“Maria Theresia” é um drama ficcional sobre a vida da
arquiduquesa Maria Teresa de Áustria, última governante da casa dos Habsburgos,
soberana da Áustria, Hungria, Croácia, Boémia, e outros tantos títulos que não vou citar. Pelo seu casamento com Francisco Estêvão, duque de Lorena, tornou-se
igualmente imperatriz consorte do Sacro
Império Romano-Germânico. Esta é a história de uma mulher forte que teve de se
impor numa época em que as mulheres não eram consideradas capazes de governar.
Era esperado que Maria Teresa cedesse a governação ao marido e em seguida ao
filho mais velho, mas ela não o fez e governou durante 40 anos.
Um pormenor que eu não sabia: Maria Teresa foi a mãe de
Maria Antonieta (essa mesma). A arquiduquesa teve 16 filhos, dos quais Maria Antonieta
foi a filha mais nova.
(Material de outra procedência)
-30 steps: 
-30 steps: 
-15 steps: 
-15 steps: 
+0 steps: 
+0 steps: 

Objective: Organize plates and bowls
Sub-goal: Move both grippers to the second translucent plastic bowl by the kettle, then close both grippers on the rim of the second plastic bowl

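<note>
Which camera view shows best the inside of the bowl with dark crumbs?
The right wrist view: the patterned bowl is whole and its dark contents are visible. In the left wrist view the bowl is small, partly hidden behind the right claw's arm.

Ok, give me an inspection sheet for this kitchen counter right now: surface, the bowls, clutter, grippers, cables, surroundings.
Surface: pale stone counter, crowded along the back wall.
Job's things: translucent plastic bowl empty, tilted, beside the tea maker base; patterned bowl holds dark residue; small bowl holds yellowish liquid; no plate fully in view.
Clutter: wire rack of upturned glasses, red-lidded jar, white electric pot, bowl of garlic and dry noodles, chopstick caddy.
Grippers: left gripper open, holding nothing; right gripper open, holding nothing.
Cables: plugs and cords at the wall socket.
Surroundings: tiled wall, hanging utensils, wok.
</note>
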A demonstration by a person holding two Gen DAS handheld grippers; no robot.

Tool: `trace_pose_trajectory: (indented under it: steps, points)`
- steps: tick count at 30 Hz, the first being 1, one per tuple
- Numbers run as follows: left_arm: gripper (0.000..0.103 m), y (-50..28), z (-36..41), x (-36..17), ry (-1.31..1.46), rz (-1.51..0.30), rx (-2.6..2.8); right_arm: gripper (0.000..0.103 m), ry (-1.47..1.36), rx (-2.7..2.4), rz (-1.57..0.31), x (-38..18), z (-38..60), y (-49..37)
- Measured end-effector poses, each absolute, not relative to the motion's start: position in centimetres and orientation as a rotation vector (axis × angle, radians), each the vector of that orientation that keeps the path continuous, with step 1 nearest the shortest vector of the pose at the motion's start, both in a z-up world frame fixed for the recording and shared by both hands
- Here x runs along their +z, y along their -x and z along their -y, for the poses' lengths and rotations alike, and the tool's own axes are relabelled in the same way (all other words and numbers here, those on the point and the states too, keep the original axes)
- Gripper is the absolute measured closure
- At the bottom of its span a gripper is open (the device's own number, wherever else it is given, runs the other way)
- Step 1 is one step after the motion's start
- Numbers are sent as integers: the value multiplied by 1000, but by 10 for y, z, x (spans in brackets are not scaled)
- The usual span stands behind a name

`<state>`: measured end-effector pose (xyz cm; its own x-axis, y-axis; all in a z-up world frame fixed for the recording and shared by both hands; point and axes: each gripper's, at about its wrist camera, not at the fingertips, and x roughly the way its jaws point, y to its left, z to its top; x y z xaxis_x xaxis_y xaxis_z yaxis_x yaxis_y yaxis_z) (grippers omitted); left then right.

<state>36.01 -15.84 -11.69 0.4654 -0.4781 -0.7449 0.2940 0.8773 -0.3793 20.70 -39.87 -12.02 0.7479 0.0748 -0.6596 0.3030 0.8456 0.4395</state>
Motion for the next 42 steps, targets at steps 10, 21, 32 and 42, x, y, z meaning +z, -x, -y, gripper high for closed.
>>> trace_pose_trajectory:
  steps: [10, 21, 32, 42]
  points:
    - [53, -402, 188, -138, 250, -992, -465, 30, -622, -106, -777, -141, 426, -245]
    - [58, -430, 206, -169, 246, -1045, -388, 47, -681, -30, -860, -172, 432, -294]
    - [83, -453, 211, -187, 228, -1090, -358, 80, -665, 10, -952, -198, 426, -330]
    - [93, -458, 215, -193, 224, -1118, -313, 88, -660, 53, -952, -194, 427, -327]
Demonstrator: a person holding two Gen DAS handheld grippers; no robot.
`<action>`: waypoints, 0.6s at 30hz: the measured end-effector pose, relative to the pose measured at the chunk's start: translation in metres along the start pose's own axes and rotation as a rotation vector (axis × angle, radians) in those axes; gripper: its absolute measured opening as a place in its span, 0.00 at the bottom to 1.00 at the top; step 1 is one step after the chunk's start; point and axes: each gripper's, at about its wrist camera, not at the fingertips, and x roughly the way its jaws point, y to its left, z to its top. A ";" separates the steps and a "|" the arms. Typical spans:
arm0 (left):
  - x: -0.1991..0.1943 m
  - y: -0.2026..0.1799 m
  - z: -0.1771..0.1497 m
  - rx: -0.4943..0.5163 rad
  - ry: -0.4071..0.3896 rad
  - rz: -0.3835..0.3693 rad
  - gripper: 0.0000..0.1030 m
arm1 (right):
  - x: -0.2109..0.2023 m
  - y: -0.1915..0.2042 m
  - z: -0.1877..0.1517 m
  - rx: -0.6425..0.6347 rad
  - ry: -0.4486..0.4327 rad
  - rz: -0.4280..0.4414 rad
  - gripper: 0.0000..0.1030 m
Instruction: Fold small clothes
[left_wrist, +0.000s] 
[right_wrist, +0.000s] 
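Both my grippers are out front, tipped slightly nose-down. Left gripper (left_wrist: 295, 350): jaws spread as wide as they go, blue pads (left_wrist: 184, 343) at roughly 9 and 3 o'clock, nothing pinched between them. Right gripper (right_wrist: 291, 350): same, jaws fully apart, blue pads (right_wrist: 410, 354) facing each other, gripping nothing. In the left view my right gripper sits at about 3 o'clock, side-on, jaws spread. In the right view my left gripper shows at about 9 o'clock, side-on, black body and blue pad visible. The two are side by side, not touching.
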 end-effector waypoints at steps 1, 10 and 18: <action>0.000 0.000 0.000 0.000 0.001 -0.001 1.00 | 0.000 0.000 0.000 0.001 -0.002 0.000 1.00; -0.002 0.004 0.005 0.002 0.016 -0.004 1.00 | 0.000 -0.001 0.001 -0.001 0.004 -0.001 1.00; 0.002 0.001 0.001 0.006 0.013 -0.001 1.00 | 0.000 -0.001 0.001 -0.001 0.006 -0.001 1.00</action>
Isto de ser a última filha (e da última governante da
casa dos Habsburgos) quase que prenuncia um destino fatídico desde o berço.
Mas voltando a “Maria Theresia”. Gostei muito desta
mini-série de duas partes, de produção europeia e falada em alemão (isto é, parece-me que é maioritariamente alemão). Os quatro episódios são longuíssimos,
duas horas cada um, mesmo à europeia, mas eu cá acho que não se perdia nada se
a série tivesse mais episódios e mais curtos. Acabei por dividi-los eu, de
acordo com a minha disponibilidade.
Não conheço a família Habsburgo tão bem como devia
conhecer, tendo em conta a sua importância na história da Europa moderna. Vi a
série e consultei a Wikipedia para conferir os factos, mas não encontrei todos
os pormenores que dramatizaram a vida de Maria Teresa. Deste modo, tudo o que
vou dizer a seguir é um comentário à série ficcionada.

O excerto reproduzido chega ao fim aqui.